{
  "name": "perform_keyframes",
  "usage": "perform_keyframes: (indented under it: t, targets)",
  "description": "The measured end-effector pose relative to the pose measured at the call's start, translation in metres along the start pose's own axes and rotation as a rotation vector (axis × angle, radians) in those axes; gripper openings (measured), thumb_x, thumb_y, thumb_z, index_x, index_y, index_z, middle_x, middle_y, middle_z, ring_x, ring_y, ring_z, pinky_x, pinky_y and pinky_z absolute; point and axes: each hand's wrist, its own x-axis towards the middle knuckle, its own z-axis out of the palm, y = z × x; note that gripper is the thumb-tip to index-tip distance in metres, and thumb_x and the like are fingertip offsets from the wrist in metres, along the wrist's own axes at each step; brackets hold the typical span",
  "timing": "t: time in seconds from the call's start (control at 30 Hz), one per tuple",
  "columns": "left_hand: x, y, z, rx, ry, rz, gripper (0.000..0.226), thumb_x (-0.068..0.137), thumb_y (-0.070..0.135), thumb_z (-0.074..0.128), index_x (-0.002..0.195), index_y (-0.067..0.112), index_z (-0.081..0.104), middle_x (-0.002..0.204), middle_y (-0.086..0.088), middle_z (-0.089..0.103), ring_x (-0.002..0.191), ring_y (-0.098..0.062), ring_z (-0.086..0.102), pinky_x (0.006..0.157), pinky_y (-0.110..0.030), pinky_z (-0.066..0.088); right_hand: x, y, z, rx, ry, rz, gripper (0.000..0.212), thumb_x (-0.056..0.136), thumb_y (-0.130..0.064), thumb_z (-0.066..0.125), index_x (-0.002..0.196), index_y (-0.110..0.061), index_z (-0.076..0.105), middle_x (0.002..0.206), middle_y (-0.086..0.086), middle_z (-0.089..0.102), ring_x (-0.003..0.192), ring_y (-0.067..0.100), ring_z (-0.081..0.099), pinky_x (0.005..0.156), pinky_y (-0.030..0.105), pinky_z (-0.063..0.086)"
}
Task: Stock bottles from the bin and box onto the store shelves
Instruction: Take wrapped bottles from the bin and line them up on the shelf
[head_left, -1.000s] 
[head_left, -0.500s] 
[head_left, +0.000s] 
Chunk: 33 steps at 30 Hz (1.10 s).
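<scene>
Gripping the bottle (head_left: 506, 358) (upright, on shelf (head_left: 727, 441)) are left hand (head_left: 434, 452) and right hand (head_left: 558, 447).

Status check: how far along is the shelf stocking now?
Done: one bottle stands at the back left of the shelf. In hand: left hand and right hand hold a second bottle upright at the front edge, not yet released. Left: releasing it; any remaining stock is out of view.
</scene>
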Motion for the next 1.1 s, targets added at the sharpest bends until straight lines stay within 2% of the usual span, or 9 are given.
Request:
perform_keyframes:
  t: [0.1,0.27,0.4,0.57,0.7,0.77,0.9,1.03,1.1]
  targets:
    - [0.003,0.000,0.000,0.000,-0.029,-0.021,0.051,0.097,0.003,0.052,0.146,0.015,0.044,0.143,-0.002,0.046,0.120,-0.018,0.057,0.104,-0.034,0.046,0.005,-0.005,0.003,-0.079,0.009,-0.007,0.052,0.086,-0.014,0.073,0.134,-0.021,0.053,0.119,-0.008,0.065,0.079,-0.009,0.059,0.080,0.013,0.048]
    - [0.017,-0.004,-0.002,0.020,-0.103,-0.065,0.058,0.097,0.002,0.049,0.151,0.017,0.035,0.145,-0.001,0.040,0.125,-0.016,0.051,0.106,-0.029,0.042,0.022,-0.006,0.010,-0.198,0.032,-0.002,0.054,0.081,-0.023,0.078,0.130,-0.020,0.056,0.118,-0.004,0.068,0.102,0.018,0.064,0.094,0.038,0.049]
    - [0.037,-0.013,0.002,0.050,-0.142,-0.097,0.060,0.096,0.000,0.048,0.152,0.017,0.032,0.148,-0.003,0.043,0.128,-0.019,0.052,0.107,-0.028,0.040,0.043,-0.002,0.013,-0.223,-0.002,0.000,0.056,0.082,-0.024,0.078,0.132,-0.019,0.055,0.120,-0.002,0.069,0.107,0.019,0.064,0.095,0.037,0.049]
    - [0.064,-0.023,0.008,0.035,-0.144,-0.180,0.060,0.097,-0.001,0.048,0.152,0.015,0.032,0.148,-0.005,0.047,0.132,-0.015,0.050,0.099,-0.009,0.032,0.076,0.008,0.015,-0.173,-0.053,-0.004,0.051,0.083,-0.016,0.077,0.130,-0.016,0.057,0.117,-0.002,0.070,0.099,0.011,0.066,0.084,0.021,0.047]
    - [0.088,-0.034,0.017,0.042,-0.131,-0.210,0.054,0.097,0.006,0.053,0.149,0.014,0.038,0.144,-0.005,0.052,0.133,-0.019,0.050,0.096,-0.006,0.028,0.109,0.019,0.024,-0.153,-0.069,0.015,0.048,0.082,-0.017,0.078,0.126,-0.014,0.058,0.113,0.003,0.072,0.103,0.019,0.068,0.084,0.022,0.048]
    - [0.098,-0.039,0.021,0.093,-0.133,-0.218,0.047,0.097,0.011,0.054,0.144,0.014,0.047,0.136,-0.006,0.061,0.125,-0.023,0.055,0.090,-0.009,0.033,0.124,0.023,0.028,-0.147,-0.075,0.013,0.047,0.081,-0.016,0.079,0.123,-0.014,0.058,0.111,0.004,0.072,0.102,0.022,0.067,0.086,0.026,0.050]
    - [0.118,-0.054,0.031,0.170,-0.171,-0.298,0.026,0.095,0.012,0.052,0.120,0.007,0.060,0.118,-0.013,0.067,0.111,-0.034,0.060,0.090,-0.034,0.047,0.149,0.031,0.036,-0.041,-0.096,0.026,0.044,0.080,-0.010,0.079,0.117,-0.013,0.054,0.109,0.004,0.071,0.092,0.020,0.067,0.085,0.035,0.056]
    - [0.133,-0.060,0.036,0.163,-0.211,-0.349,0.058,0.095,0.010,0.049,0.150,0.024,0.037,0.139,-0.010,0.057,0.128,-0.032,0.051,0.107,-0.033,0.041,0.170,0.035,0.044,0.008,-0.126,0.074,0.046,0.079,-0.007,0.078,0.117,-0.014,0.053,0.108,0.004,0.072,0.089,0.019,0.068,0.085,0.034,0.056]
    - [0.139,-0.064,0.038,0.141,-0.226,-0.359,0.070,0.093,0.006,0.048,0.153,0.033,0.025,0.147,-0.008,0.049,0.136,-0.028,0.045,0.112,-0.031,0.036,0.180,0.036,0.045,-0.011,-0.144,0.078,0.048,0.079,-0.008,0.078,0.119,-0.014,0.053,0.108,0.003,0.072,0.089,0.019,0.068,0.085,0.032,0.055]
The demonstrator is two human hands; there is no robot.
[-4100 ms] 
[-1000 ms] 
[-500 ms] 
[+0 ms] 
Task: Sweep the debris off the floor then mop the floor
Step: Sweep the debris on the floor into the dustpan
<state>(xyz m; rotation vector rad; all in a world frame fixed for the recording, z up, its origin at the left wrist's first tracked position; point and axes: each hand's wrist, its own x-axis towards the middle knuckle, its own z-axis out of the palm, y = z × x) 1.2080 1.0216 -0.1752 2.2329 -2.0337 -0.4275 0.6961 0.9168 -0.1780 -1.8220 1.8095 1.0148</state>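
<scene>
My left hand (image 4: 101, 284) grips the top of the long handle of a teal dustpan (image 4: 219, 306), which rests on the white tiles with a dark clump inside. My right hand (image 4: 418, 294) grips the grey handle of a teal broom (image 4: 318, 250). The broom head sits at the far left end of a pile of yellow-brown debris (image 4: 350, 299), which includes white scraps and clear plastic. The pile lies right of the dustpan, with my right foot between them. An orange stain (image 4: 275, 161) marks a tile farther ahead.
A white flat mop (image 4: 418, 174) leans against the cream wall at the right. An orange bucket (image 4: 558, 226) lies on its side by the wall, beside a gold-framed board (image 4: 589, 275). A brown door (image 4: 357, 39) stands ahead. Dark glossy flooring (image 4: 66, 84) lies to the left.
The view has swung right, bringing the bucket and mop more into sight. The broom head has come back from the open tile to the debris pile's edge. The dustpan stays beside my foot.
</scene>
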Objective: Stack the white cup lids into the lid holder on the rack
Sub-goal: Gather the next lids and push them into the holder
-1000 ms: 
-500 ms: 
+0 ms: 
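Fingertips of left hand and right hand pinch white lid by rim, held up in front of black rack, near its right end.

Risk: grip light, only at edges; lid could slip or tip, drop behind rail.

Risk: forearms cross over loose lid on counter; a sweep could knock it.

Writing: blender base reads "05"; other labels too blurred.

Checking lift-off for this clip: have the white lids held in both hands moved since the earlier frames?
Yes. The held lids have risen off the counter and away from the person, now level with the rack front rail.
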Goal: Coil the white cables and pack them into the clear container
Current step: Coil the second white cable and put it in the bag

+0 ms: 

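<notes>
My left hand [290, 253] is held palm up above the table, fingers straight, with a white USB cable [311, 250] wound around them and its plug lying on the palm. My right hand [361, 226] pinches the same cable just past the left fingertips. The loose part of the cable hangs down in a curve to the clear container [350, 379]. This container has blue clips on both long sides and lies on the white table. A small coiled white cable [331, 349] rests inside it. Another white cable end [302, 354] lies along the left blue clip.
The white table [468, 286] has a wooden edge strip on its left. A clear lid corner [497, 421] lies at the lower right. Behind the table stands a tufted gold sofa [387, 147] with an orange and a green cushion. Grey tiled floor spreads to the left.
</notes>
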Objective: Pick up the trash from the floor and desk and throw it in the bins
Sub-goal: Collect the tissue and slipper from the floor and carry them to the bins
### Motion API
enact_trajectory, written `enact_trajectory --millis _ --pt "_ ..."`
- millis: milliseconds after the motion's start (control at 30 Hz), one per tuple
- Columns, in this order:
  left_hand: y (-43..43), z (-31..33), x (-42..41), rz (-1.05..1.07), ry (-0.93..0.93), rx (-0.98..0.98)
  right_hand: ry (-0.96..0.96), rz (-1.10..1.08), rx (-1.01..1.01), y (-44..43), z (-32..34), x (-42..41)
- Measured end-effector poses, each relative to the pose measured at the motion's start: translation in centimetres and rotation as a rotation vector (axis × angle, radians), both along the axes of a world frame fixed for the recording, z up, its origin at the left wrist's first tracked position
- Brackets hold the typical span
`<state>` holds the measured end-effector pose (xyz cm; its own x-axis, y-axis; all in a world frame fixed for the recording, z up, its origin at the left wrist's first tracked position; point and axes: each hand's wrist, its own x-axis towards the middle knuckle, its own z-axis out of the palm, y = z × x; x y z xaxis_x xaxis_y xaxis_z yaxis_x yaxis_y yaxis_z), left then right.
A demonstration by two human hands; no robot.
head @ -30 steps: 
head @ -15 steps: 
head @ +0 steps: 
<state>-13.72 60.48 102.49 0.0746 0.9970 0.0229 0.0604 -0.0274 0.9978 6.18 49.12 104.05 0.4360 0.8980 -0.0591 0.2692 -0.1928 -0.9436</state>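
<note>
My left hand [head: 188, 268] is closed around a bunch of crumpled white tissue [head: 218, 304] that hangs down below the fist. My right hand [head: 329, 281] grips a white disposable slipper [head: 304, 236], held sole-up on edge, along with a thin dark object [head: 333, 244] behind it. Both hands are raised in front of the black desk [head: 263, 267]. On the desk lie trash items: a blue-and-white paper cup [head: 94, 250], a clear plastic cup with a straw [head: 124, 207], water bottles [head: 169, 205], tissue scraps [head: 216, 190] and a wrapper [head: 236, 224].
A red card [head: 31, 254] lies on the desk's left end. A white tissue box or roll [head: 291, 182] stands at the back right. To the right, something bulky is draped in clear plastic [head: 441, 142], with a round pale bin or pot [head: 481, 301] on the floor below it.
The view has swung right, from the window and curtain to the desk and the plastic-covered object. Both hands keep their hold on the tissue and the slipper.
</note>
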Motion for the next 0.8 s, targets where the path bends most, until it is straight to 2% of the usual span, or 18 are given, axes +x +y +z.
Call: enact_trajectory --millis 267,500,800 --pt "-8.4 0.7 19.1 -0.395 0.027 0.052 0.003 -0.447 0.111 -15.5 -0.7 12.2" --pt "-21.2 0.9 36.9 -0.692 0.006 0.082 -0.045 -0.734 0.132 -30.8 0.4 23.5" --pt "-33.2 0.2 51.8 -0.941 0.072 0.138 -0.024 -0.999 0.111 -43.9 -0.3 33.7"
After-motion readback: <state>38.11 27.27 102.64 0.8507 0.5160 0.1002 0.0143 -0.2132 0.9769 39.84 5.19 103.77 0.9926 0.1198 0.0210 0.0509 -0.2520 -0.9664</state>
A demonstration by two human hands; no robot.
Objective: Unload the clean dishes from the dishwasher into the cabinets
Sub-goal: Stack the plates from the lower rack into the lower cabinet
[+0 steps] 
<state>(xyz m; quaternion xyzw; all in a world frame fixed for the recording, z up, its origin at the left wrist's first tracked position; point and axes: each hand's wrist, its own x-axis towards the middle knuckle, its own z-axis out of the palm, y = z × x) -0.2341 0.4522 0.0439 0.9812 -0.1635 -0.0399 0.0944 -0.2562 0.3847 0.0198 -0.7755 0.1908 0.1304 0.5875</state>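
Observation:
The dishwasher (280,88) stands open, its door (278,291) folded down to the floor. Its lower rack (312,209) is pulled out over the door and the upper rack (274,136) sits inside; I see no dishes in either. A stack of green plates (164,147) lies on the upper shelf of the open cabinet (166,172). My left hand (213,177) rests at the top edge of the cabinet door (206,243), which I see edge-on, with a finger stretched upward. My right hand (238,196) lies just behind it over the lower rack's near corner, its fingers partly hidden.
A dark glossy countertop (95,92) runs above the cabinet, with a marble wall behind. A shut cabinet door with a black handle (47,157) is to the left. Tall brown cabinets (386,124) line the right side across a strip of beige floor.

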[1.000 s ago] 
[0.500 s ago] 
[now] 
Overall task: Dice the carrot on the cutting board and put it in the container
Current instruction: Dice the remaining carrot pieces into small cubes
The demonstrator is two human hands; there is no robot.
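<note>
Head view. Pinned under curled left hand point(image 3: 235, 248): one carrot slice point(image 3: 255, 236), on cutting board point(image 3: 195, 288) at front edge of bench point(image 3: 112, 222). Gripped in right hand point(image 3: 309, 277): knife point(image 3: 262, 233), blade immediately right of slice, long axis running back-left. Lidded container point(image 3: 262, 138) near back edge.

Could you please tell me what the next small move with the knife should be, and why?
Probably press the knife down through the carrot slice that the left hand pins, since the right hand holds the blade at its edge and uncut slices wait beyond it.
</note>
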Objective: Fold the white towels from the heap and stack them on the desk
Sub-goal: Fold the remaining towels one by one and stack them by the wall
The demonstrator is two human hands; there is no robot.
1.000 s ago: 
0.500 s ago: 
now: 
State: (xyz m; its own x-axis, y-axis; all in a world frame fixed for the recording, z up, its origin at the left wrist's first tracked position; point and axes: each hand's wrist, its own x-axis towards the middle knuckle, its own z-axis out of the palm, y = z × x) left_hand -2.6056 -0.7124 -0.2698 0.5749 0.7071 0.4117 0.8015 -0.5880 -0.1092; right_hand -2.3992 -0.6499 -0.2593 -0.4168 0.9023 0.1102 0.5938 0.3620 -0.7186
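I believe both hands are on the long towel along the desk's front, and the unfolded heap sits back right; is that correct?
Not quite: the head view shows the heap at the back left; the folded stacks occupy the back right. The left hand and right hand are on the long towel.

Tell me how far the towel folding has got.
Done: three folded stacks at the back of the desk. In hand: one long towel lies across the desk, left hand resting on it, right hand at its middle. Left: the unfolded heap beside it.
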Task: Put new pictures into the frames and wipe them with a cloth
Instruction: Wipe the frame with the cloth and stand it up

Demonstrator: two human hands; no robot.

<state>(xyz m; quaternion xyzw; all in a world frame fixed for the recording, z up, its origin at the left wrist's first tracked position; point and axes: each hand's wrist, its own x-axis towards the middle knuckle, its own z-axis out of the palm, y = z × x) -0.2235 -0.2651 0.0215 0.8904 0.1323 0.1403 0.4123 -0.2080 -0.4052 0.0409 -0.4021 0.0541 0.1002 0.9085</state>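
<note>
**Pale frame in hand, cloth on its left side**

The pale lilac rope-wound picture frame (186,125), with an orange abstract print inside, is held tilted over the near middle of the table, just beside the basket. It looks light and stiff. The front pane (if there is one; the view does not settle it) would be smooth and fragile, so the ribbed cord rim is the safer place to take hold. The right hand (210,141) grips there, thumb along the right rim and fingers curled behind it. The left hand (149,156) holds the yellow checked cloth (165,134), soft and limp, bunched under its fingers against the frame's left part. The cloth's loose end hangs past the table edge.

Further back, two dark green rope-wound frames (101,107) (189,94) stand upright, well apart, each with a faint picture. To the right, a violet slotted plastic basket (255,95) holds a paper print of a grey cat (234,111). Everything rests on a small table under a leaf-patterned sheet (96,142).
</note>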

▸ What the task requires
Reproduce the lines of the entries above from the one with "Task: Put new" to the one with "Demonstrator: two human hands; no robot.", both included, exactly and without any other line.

▸ Result of this task
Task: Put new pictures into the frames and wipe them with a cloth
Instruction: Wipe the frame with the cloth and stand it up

Demonstrator: two human hands; no robot.

Nothing else is needed for the answer.